**Task goal:**
Please write out exactly the lines of the data below from the line holding "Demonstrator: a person" through the line holding "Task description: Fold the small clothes", and leave out the rest.

**Input data:**
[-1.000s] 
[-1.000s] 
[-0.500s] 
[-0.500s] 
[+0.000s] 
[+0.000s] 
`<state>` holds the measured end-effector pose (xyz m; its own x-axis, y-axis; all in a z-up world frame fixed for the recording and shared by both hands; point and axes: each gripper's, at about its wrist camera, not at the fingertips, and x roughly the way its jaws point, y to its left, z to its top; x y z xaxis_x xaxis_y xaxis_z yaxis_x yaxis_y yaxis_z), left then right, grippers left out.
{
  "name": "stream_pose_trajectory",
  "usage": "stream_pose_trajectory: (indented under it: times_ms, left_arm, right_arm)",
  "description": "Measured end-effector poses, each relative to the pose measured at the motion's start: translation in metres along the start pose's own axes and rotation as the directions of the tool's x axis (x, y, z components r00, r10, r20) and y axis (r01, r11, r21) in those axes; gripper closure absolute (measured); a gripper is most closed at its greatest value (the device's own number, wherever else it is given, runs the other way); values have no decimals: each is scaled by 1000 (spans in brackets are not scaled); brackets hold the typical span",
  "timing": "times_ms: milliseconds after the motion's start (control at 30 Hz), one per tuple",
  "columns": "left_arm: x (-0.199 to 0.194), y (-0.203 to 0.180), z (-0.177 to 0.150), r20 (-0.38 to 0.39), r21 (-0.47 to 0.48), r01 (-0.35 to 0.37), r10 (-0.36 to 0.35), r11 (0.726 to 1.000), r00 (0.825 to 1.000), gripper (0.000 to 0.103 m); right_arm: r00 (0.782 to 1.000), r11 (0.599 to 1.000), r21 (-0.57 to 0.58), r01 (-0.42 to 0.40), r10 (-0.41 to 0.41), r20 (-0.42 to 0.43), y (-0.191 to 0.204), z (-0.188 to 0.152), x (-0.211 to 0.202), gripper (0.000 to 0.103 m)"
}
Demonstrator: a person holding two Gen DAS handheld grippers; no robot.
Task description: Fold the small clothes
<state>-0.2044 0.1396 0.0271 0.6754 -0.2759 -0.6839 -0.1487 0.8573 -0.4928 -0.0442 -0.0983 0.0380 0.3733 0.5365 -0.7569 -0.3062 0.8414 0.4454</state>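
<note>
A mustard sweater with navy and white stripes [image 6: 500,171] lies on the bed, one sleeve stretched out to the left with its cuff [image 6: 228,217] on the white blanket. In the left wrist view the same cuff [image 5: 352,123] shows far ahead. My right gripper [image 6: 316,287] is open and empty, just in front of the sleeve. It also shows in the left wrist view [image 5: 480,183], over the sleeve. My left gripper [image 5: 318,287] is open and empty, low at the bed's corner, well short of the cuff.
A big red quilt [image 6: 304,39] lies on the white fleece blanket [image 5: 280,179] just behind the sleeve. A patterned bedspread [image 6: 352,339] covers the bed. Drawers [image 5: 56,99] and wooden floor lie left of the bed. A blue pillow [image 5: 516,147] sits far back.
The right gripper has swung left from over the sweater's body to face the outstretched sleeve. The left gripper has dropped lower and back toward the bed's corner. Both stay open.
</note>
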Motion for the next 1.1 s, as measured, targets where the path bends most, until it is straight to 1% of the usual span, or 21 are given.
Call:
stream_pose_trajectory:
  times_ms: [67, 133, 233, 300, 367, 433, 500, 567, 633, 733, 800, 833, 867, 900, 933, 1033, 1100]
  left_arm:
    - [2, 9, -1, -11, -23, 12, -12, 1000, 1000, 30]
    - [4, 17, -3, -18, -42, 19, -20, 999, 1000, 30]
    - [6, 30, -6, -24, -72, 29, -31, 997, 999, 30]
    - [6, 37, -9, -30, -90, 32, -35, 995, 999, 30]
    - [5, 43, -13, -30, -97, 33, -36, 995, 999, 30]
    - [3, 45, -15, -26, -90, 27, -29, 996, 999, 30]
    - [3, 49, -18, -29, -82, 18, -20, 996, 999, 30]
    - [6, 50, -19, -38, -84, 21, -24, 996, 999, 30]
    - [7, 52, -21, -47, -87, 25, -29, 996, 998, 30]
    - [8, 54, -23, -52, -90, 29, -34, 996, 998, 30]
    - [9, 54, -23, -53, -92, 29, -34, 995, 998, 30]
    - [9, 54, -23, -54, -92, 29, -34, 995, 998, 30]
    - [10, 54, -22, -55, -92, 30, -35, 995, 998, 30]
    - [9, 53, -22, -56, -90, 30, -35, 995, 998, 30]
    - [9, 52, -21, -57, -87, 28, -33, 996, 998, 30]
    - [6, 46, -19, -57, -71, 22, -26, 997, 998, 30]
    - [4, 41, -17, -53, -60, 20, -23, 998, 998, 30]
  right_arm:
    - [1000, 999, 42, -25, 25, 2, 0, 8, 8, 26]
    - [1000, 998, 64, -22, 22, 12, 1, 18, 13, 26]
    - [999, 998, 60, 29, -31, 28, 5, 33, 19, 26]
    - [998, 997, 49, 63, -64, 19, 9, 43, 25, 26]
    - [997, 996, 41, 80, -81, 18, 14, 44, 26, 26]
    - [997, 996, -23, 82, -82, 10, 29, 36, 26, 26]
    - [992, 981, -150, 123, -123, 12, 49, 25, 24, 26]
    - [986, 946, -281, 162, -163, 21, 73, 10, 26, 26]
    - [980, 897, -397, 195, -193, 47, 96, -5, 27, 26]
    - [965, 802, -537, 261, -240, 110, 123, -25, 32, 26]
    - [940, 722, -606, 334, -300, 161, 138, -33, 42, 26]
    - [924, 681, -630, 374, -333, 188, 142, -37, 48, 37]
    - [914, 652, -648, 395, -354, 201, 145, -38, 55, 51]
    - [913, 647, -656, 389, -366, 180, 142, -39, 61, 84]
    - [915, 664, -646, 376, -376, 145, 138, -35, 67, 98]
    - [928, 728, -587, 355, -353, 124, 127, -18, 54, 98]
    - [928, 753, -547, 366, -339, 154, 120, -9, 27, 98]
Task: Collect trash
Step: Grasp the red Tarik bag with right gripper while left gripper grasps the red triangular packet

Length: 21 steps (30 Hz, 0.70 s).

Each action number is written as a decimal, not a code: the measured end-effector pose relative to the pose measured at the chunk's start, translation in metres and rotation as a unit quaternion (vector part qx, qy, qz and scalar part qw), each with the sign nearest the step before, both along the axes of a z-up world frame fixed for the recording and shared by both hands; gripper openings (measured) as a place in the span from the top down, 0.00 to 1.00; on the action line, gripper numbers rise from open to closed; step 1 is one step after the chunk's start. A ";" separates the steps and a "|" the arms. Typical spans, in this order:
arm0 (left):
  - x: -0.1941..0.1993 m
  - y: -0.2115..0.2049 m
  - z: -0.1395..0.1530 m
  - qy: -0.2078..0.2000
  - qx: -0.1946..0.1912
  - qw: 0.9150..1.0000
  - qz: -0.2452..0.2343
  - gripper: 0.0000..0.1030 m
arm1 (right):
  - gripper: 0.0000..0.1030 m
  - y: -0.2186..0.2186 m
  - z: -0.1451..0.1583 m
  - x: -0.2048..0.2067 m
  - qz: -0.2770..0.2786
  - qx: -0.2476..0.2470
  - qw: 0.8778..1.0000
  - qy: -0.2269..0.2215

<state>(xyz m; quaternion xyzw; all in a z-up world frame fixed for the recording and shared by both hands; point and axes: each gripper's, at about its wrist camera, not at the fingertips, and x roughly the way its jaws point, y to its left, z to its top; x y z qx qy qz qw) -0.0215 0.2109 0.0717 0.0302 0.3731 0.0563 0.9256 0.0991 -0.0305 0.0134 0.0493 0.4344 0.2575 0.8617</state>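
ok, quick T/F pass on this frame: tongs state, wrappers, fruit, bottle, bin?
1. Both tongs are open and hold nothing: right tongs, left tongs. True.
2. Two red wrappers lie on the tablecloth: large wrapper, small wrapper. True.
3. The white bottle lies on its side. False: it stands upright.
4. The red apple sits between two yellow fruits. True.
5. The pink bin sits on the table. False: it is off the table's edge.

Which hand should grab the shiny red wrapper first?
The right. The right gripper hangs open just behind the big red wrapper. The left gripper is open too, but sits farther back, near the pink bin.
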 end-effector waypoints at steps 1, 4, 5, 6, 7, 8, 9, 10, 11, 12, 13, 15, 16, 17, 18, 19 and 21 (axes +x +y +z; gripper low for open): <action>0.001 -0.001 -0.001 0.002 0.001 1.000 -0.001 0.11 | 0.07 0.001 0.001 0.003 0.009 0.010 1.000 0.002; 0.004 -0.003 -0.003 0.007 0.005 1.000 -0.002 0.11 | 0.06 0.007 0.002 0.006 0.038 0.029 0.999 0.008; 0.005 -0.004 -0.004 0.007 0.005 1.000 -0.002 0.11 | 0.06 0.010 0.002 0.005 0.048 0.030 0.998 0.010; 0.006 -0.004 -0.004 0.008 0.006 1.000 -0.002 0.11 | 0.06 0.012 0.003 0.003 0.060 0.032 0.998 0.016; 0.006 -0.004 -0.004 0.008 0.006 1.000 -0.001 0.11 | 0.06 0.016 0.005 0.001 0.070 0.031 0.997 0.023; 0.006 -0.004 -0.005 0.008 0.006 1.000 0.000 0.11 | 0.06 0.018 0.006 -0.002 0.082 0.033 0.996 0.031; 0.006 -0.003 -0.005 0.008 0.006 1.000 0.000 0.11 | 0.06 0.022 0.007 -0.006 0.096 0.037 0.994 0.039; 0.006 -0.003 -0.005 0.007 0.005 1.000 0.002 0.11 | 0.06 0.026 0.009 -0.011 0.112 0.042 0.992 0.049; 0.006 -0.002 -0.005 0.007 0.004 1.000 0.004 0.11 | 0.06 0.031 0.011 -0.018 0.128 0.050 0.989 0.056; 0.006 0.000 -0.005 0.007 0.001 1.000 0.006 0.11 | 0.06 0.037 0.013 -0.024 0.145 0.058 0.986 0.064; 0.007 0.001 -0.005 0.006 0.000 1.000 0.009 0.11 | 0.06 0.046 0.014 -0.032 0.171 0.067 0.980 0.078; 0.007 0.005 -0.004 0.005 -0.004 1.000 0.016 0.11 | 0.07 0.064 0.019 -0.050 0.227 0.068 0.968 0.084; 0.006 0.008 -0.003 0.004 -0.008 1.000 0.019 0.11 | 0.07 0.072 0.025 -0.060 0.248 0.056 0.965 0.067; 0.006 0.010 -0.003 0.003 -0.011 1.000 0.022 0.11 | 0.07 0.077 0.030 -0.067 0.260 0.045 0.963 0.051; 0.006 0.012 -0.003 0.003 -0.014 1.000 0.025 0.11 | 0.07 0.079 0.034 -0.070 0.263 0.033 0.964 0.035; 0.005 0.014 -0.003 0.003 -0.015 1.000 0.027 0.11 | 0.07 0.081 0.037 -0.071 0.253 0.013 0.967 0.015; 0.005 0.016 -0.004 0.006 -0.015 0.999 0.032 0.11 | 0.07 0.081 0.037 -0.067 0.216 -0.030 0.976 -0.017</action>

**Exercise result:**
Demonstrator: a person holding two Gen DAS handheld grippers; no robot.
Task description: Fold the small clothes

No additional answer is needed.